Je le relis 15 ans après. Il m'avait marqué, j'en avais gardé un souvenir fort.
Evidemment, il y a des passages qui semblent prémonitoires, aussi bien concernant la guerre de Sécession, le mouvement afro-américain, l'extinction des Indiens ou même... la guerre froide (les dernières pages du tome 1).
Je ne vais pas prétendre écrire quelque chose d'original sur ce monument des sciences politiques sur lequel on a tant écrit.
A la relecture, ce qui m'a frappé, ce sont les convictions catholiques de Tocqueville, qui transparaissent sans pour autant lui ôter de la lucidité. Et je me dis que pour être aussi lucide, il faut vraiment avoir vu les convictions dans lesquelles on a été élevées s'effondrer complètement, puis tenter de renaitre sans y réussir. Si Tocqueville est si pénétrant, c'est qu'il a vu l'Ancien Régime se faire balayer par la Révolution.
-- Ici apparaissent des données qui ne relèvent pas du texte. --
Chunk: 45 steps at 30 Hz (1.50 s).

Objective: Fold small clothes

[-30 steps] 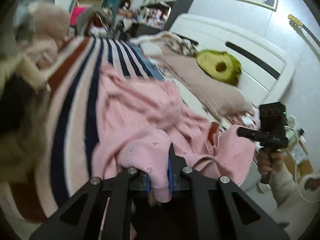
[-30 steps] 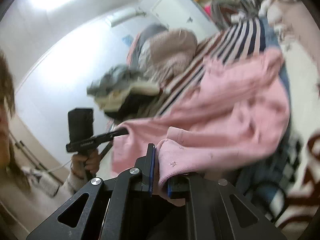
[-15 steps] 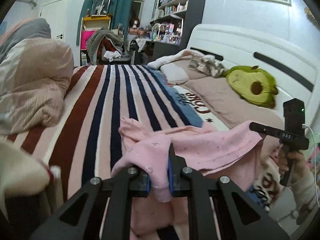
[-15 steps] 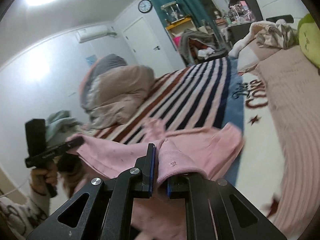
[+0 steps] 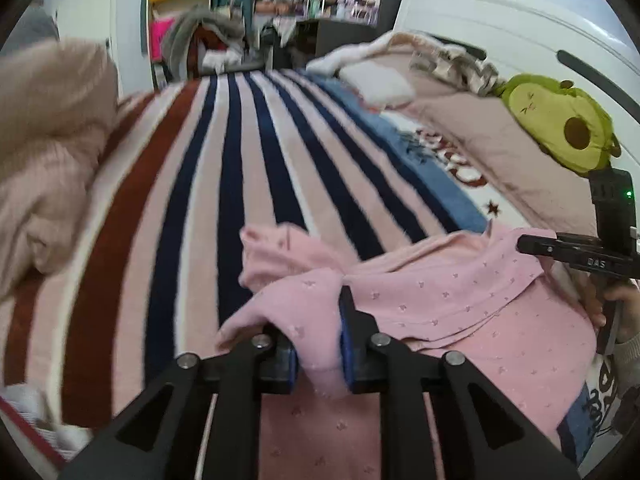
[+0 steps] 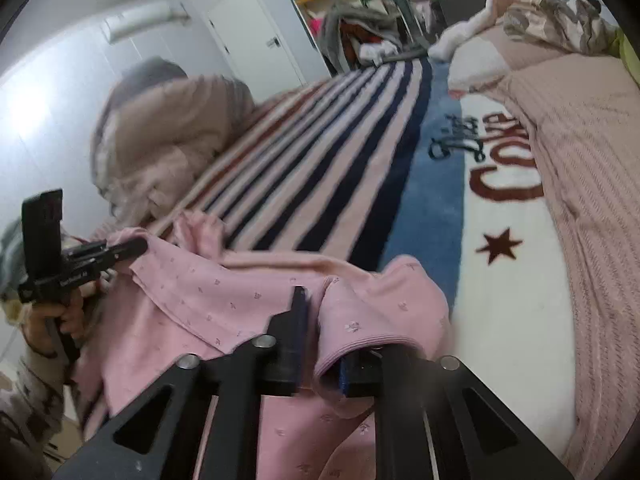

Il en a tiré une fidélité nostalgique aux croyances de ses pères, mais en comprenant parfaitement pourquoi ces dernières étaient à jamais condamnées.
Il faut avoir beaucoup perdu, beaucoup souffert, avoir vécu de bien grands bouleversements dans ses croyances pour arriver à un tel niveau d'analyse détachée.
Et Dieu sait que Tocqueville est doué en analyse. Son livre est un hymne à l'intelligence.